# [WHAT YOU NEED TO DO]
The expected answer holds every line from the first line of the data below through the line containing "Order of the", exactly as written, and no other line.

# [AVAILABLE DATA]
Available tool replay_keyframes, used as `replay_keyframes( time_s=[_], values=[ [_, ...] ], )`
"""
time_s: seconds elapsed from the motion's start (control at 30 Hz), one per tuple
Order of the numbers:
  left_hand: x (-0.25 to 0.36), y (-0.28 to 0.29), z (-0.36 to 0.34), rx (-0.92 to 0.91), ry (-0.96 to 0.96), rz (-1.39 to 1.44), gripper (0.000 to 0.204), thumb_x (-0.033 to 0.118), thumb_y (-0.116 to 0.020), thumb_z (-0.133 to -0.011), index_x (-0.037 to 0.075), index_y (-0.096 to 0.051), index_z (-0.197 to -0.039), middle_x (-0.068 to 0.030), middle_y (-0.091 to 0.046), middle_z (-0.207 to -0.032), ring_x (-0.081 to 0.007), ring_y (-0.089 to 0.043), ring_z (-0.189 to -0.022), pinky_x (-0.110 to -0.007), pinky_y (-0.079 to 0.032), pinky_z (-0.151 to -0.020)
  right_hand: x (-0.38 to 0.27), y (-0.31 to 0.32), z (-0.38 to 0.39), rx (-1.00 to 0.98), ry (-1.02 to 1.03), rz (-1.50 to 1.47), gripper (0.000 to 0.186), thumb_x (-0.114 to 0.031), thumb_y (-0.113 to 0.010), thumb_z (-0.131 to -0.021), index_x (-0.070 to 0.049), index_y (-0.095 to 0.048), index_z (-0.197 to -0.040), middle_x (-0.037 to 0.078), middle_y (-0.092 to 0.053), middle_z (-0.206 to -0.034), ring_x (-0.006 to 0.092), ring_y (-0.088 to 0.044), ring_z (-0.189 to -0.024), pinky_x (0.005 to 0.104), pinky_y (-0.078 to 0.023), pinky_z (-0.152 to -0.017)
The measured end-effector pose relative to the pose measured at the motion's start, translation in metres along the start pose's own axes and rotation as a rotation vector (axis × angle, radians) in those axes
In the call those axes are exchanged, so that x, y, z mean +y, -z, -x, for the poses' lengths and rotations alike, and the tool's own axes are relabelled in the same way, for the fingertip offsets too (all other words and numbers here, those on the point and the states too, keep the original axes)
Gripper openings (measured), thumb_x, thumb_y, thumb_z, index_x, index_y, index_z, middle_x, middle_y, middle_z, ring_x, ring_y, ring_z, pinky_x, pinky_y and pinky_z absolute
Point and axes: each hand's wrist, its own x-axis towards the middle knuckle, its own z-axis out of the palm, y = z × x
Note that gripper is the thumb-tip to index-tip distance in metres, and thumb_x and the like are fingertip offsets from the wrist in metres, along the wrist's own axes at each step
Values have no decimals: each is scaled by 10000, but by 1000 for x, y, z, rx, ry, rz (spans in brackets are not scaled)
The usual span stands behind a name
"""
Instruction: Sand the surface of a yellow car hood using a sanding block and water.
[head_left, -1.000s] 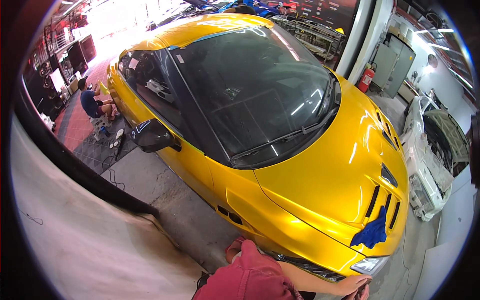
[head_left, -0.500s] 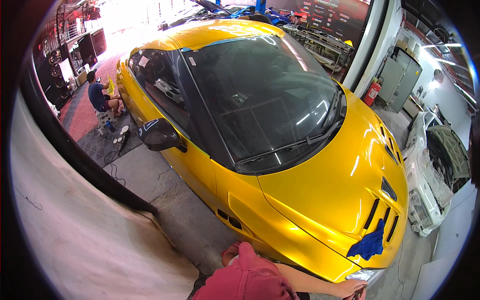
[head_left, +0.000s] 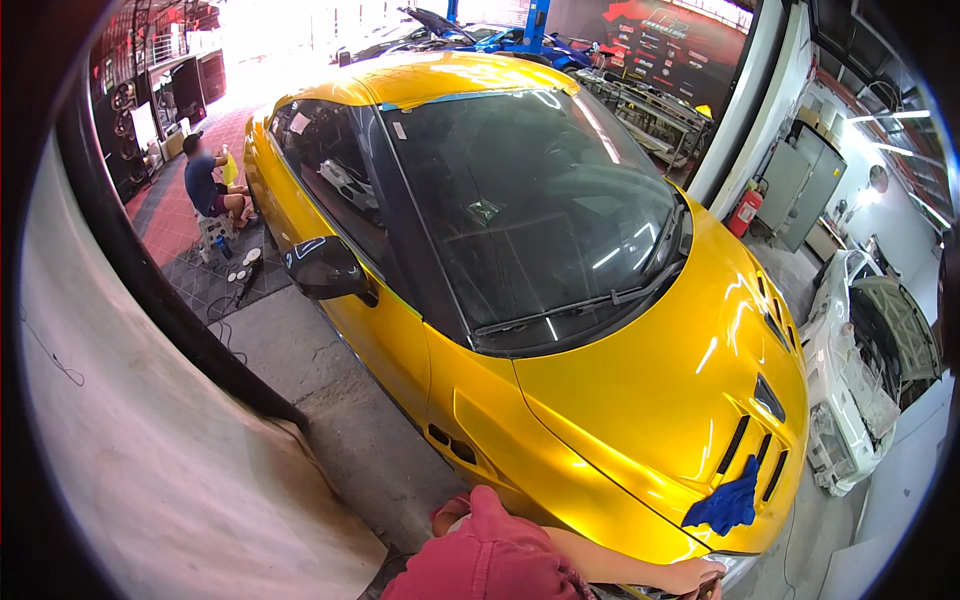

# [ANSWER SECTION]
Available tool replay_keyframes, used as `replay_keyframes( time_s=[_], values=[ [_, ...] ], )`
"""
time_s: seconds elapsed from the motion's start (control at 30 Hz), one per tuple
Order of the numbers:

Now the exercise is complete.